WHAT IS REQUIRED: Tally up every line in the records beneath that has "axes", and write down only the total.

AVAILABLE DATA:
• • •

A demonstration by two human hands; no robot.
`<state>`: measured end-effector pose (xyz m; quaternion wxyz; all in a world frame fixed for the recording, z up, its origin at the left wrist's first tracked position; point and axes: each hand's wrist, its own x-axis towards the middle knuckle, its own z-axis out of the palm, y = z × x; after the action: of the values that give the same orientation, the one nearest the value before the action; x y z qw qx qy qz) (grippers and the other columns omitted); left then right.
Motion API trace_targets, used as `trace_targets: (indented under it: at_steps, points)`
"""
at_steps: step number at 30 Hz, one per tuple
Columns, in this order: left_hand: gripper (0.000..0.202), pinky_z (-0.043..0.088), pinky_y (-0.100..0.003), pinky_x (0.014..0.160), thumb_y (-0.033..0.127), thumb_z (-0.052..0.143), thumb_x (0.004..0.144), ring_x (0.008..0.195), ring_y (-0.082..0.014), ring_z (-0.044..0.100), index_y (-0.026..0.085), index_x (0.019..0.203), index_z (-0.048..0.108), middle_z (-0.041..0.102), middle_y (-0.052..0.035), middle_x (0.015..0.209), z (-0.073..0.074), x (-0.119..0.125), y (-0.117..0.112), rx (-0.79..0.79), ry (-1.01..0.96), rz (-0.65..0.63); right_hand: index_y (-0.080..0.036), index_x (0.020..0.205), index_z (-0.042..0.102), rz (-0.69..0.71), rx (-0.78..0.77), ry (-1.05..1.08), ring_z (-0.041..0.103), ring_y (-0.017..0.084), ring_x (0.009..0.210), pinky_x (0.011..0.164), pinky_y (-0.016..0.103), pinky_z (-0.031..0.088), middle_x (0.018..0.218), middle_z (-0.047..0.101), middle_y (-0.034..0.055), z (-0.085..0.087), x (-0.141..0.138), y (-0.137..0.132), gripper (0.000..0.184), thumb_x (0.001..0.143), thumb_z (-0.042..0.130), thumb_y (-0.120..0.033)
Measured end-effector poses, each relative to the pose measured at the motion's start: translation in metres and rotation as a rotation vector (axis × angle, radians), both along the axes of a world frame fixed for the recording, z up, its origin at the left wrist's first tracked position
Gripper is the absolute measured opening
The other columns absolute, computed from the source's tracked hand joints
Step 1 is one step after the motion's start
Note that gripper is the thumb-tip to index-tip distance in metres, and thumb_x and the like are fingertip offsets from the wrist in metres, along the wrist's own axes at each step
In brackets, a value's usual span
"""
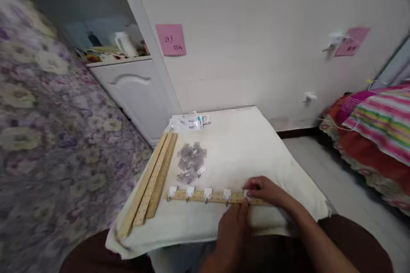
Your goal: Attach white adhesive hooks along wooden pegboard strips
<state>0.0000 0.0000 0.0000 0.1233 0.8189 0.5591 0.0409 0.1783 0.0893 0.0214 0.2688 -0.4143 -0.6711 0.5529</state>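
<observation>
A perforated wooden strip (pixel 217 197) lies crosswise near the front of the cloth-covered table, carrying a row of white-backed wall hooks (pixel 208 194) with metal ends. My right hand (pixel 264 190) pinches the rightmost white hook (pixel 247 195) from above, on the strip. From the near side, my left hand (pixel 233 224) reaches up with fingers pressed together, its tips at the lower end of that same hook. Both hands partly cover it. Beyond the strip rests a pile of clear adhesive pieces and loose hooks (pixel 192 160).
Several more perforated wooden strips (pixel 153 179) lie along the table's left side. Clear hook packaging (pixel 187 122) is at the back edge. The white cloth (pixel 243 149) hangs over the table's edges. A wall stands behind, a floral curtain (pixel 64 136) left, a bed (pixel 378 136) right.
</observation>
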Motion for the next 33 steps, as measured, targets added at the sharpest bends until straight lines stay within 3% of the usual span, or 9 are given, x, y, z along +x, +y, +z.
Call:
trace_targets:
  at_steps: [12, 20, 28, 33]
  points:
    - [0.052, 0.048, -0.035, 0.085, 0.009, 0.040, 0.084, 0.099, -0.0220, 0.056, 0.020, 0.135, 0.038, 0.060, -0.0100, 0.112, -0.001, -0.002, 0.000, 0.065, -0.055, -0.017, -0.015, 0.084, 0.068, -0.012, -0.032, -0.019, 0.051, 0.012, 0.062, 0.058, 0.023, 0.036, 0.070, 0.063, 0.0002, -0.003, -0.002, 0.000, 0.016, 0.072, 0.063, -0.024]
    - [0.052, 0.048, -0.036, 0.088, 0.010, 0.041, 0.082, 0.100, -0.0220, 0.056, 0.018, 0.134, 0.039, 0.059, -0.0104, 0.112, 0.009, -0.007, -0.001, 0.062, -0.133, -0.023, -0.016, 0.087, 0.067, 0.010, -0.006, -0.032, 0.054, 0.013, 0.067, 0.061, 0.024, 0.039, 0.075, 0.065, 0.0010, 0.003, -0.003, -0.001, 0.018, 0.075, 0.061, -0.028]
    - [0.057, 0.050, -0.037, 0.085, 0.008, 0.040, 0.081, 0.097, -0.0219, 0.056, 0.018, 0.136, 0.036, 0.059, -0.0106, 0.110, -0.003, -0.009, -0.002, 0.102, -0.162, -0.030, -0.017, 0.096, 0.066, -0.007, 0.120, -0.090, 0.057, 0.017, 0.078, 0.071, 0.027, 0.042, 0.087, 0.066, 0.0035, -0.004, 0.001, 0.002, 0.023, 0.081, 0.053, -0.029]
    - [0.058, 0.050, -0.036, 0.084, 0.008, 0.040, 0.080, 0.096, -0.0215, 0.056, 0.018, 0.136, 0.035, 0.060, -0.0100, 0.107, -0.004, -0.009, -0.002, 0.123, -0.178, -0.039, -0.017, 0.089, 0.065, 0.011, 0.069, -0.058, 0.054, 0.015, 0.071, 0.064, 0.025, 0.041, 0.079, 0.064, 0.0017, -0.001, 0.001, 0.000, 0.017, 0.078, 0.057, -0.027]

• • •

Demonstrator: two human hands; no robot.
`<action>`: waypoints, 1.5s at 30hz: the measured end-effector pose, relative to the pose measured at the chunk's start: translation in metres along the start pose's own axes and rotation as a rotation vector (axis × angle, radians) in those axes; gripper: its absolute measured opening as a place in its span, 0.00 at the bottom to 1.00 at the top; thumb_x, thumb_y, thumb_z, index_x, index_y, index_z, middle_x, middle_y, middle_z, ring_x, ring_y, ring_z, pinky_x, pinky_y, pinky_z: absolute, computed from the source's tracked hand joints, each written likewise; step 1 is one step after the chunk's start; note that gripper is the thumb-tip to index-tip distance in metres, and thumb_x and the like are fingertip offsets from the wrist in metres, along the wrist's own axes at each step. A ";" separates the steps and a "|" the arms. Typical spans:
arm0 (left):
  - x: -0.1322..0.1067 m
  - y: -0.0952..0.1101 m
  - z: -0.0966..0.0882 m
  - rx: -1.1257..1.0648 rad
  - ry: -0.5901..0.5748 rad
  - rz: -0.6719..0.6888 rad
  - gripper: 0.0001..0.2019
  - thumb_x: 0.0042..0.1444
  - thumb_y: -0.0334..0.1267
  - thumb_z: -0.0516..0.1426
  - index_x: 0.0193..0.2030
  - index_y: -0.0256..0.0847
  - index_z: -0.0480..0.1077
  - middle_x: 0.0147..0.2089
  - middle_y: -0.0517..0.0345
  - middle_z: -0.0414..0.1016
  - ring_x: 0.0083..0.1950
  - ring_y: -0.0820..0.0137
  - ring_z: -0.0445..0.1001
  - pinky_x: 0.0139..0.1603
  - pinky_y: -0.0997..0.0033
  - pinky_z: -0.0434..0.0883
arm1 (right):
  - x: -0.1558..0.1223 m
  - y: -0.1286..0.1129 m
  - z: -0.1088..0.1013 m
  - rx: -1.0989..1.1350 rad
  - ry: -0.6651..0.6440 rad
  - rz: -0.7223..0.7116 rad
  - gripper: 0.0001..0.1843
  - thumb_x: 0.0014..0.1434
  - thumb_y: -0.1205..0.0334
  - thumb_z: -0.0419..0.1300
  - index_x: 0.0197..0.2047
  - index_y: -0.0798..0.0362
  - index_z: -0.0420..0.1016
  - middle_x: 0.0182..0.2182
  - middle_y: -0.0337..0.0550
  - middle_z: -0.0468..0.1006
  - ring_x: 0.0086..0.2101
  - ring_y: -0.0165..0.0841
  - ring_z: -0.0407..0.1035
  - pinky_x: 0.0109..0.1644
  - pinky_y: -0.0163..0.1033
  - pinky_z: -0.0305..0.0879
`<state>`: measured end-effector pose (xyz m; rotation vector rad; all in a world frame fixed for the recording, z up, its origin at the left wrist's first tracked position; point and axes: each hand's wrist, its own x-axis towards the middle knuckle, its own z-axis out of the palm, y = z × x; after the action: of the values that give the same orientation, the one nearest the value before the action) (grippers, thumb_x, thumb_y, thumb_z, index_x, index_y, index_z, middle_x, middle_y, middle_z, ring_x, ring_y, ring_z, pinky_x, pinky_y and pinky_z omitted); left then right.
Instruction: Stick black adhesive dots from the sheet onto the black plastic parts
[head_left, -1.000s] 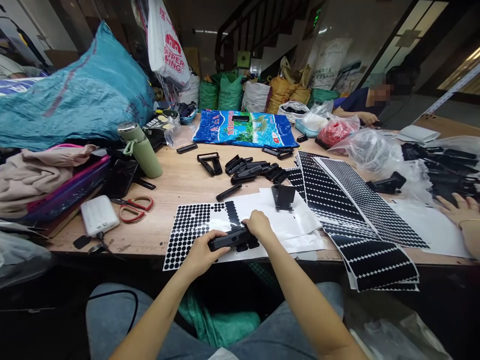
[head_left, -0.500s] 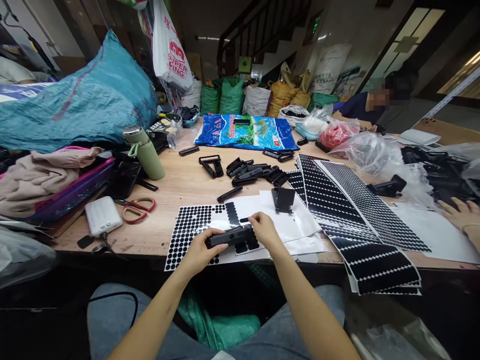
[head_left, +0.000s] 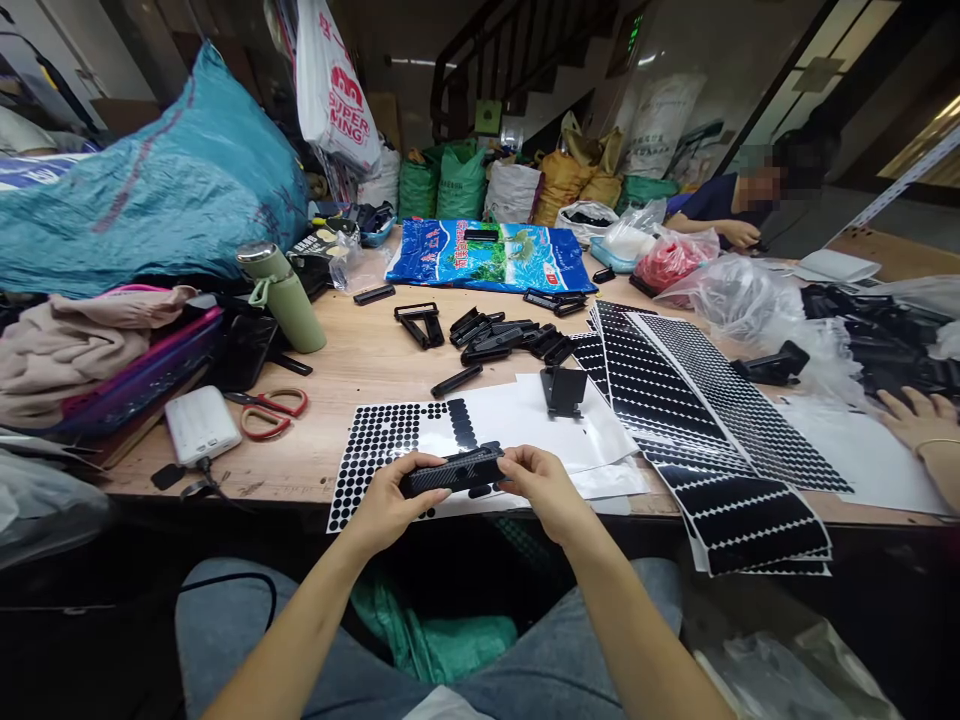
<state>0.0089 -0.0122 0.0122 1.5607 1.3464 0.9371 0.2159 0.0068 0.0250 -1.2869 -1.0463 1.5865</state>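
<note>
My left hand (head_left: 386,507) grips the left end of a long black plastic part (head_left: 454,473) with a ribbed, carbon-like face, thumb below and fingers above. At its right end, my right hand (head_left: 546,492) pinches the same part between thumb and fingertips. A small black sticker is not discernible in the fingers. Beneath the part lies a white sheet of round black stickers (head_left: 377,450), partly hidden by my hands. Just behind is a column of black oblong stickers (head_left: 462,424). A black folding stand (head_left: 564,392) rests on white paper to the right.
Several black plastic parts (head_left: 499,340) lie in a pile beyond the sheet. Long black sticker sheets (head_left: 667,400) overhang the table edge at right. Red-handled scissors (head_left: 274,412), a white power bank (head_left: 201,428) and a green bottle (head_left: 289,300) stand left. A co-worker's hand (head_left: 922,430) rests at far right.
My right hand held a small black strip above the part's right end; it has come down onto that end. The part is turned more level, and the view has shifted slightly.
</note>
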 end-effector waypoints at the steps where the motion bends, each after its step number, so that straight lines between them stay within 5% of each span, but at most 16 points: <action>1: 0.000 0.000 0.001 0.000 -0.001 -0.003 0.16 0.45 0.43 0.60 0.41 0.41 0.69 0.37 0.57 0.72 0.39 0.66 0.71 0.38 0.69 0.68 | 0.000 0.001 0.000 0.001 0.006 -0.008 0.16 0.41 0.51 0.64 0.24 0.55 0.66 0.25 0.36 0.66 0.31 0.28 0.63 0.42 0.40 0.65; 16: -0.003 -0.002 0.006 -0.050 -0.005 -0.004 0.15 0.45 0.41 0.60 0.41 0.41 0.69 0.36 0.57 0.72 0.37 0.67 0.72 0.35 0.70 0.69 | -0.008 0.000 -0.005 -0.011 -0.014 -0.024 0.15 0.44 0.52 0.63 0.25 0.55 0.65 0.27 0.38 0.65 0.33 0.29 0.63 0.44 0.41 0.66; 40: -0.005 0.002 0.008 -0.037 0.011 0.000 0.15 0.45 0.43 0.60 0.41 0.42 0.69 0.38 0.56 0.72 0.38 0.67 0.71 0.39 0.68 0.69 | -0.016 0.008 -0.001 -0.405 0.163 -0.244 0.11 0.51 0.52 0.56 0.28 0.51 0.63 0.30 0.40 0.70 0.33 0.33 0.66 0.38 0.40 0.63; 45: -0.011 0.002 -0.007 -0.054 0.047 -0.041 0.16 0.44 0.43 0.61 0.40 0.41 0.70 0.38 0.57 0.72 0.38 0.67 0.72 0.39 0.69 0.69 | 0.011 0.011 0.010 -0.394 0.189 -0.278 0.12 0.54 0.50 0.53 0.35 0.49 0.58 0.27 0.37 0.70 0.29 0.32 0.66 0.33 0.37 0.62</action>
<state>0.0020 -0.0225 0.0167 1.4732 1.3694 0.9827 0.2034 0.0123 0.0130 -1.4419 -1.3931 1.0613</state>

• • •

ANSWER BOX: 5